Exercise instructions = For the data below, transcribe the part that opens with the line containing "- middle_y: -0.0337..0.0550" and closes with the line containing "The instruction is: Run", exactly and with no pictures.

Data extracts =
·····

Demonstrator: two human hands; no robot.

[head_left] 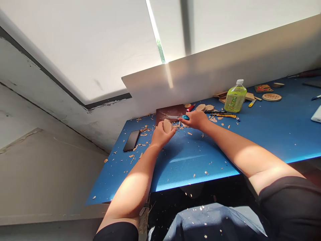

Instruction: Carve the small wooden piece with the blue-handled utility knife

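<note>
Knife point(175, 117) and wood block point(167, 126) held above blue bench point(200, 160).
Left hand point(162, 135) curled around block; right hand point(194, 119) closed on knife handle; shavings point(181, 125) scattered close by.

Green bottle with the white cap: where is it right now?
In the head view, the green bottle stands at the back of the blue workbench, right of centre, beyond the person's right hand.

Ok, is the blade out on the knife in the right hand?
Out: the metal blade extends past the blue handle in the right hand.

Carving nook: blue workbench point(200, 157), scattered wood shavings point(143, 129)
</note>
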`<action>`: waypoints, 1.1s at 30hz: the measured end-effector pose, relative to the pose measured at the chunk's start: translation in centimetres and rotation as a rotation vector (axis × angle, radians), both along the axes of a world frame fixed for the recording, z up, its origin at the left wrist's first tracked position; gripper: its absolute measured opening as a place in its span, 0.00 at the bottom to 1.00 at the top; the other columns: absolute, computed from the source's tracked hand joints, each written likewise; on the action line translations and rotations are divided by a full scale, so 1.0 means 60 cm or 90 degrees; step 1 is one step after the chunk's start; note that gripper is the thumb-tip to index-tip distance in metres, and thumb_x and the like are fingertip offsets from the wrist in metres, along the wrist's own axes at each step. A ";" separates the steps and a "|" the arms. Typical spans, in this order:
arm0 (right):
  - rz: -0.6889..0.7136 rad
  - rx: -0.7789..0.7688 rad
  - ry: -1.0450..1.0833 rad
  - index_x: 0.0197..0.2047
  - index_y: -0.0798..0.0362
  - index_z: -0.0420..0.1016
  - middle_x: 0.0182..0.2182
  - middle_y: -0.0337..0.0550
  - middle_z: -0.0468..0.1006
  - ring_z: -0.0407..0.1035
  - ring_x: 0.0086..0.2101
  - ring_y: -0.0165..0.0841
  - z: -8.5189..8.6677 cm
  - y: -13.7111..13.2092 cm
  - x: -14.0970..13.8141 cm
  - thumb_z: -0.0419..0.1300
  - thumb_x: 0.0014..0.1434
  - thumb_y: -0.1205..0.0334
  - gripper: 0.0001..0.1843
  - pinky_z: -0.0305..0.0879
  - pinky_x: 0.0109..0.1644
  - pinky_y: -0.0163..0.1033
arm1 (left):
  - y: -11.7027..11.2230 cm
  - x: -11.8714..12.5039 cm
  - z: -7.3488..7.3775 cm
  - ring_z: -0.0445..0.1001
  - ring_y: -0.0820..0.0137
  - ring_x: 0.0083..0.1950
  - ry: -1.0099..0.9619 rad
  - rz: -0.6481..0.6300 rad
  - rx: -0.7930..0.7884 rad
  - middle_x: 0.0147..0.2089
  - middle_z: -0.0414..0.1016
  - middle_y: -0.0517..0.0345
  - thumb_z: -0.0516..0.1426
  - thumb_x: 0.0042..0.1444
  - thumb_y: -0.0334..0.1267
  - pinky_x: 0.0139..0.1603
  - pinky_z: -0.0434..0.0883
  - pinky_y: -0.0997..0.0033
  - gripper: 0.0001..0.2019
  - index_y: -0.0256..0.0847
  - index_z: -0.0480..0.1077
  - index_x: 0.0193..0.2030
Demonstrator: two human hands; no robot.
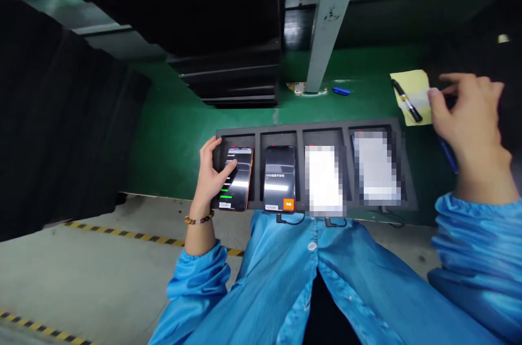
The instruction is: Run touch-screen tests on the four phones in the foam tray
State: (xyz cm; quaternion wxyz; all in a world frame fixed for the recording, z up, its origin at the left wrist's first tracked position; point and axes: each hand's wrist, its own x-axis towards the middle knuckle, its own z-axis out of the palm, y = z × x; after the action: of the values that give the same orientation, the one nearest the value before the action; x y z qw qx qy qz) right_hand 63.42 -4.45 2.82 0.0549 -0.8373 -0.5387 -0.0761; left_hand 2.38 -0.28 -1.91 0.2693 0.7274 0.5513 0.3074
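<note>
My left hand [209, 176] lies at the left end of a grey compartmented tray [258, 171]. Its fingers rest at the tray's rim, and the thumb stretches onto the dark screen of an orange-edged phone [238, 184]. Beside it is a second phone [279, 171] with an orange box on its screen. The third phone [324, 179] and fourth phone [377, 168] are blurred out. Over at the right, my right hand [468, 108] hovers by the edge of a yellow paper [411, 81], thumb and fingers apart. A black pen [408, 101] lies across that paper.
The tray lies along the front edge of a green table [175, 133]. A blue pen cap [341, 91] is near a grey metal post [332, 18]. Black stacked trays [236, 62] rise behind. Part of a blue pen [448, 155] shows below my right hand. Cables [291, 221] hang off the front.
</note>
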 end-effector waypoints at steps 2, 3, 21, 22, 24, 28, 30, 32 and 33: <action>-0.035 -0.014 0.030 0.71 0.59 0.73 0.57 0.63 0.79 0.70 0.63 0.45 0.018 -0.073 -0.014 0.46 0.82 0.48 0.29 0.63 0.62 0.50 | 0.003 -0.002 -0.005 0.60 0.49 0.83 -0.011 0.004 0.004 0.80 0.61 0.44 0.70 0.63 0.59 0.85 0.58 0.37 0.38 0.55 0.66 0.76; -0.055 -0.036 0.038 0.69 0.59 0.74 0.57 0.66 0.79 0.72 0.60 0.47 0.019 -0.107 -0.021 0.49 0.81 0.51 0.26 0.64 0.59 0.50 | 0.004 -0.002 -0.008 0.60 0.49 0.83 -0.015 0.006 0.007 0.80 0.61 0.44 0.70 0.63 0.60 0.85 0.58 0.37 0.38 0.54 0.66 0.75; 0.088 0.504 0.765 0.48 0.46 0.76 0.29 0.40 0.70 0.68 0.28 0.33 -0.012 -0.263 -0.090 0.75 0.49 0.39 0.30 0.69 0.35 0.43 | 0.016 -0.002 -0.021 0.61 0.50 0.82 -0.025 0.002 0.038 0.78 0.64 0.44 0.70 0.57 0.67 0.87 0.56 0.43 0.42 0.50 0.67 0.72; 0.103 0.536 0.788 0.41 0.47 0.74 0.24 0.37 0.67 0.65 0.24 0.32 -0.018 -0.272 -0.112 0.78 0.46 0.35 0.31 0.68 0.31 0.42 | 0.016 -0.001 -0.020 0.61 0.50 0.83 -0.024 0.002 0.035 0.78 0.64 0.44 0.70 0.58 0.67 0.87 0.55 0.43 0.42 0.50 0.67 0.72; 0.097 0.530 0.789 0.36 0.48 0.71 0.19 0.36 0.66 0.64 0.20 0.33 -0.032 -0.284 -0.154 0.71 0.56 0.28 0.31 0.65 0.25 0.39 | 0.014 0.000 -0.017 0.61 0.50 0.83 -0.017 0.006 0.026 0.78 0.64 0.45 0.69 0.58 0.67 0.87 0.56 0.43 0.42 0.51 0.67 0.73; 0.031 0.454 0.782 0.38 0.52 0.72 0.22 0.40 0.75 0.68 0.18 0.33 -0.047 -0.290 -0.198 0.68 0.67 0.41 0.22 0.59 0.17 0.34 | 0.009 0.002 -0.012 0.63 0.53 0.82 -0.006 0.026 0.008 0.78 0.65 0.50 0.68 0.61 0.67 0.86 0.60 0.44 0.39 0.55 0.66 0.73; 0.010 0.425 0.760 0.38 0.52 0.70 0.21 0.38 0.75 0.67 0.17 0.31 -0.045 -0.290 -0.202 0.72 0.65 0.48 0.20 0.58 0.16 0.32 | 0.007 0.003 -0.009 0.64 0.55 0.81 -0.007 0.022 0.006 0.79 0.64 0.50 0.67 0.62 0.67 0.85 0.62 0.45 0.39 0.54 0.65 0.74; 0.003 0.404 0.744 0.37 0.50 0.67 0.19 0.34 0.74 0.67 0.16 0.32 -0.039 -0.289 -0.203 0.76 0.62 0.50 0.22 0.59 0.16 0.32 | 0.005 0.005 -0.006 0.64 0.55 0.81 -0.008 0.016 0.007 0.79 0.64 0.48 0.66 0.64 0.67 0.85 0.62 0.43 0.40 0.49 0.64 0.75; 0.002 0.399 0.736 0.36 0.50 0.66 0.19 0.34 0.73 0.67 0.16 0.32 -0.035 -0.288 -0.204 0.78 0.59 0.50 0.24 0.59 0.16 0.32 | 0.005 0.006 -0.004 0.64 0.54 0.81 -0.008 0.015 0.004 0.79 0.63 0.47 0.66 0.65 0.67 0.85 0.61 0.42 0.42 0.45 0.63 0.75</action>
State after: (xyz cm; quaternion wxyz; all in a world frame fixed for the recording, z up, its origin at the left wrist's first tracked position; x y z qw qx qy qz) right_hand 51.16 -21.76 0.72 0.5766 -0.6869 -0.3760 0.2330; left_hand 2.76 -0.01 -2.14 0.2666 0.7198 0.5570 0.3170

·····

Your solution =
  - middle_y: -0.0337..0.0550
  - middle_z: -0.0468..0.1006
  - ring_z: -0.0407..0.1035
  - ring_x: 0.0086..0.2101
  - ring_y: -0.0165..0.0841
  - z: -8.5189..8.6677 cm
  - y: -13.7111..13.2092 cm
  - x: -14.0970..13.8141 cm
  - thumb_z: -0.0419..0.1300
  - thumb_x: 0.0014..0.1434
  - thumb_y: -0.1205..0.0334
  - gripper: 0.0001..0.1843
  - pinky_z: -0.0305..0.0879
  - pinky_x: 0.0109..0.1644
  - pinky_y: -0.0163..0.1033
arm1 (left):
  - y: -11.7027..11.2230 cm
  - x: -11.8714..12.5039 cm
  - z: -7.3488..7.3775 cm
  - ring_z: -0.0445..0.1001
  - ring_y: -0.0820..0.0137
  - ring_x: 0.0083..0.1950
  - ry: -1.0099..0.9619 rad
  - rz: -0.6481..0.6300 rad
  - rx: -0.7930..0.7884 rad
  - middle_x: 0.0147..0.2089
  - middle_z: -0.0414..0.1016
  - middle_y: -0.0517..0.0345
  - thumb_z: -0.0516..0.1426
  - thumb_x: 0.0042..0.1444
  - thumb_y: -0.0334..0.1267
  - pinky_x: 0.0139..0.1603
  - pinky_z: -0.0434..0.0883
  - pinky_y: -0.0997..0.0033
  - gripper: 0.0001..0.2019
  - index_y: -0.0256..0.0847
  - index_z: -0.0480..0.1077
  - index_x: 0.0193..0.2030
Demonstrator: two human hands; no robot.
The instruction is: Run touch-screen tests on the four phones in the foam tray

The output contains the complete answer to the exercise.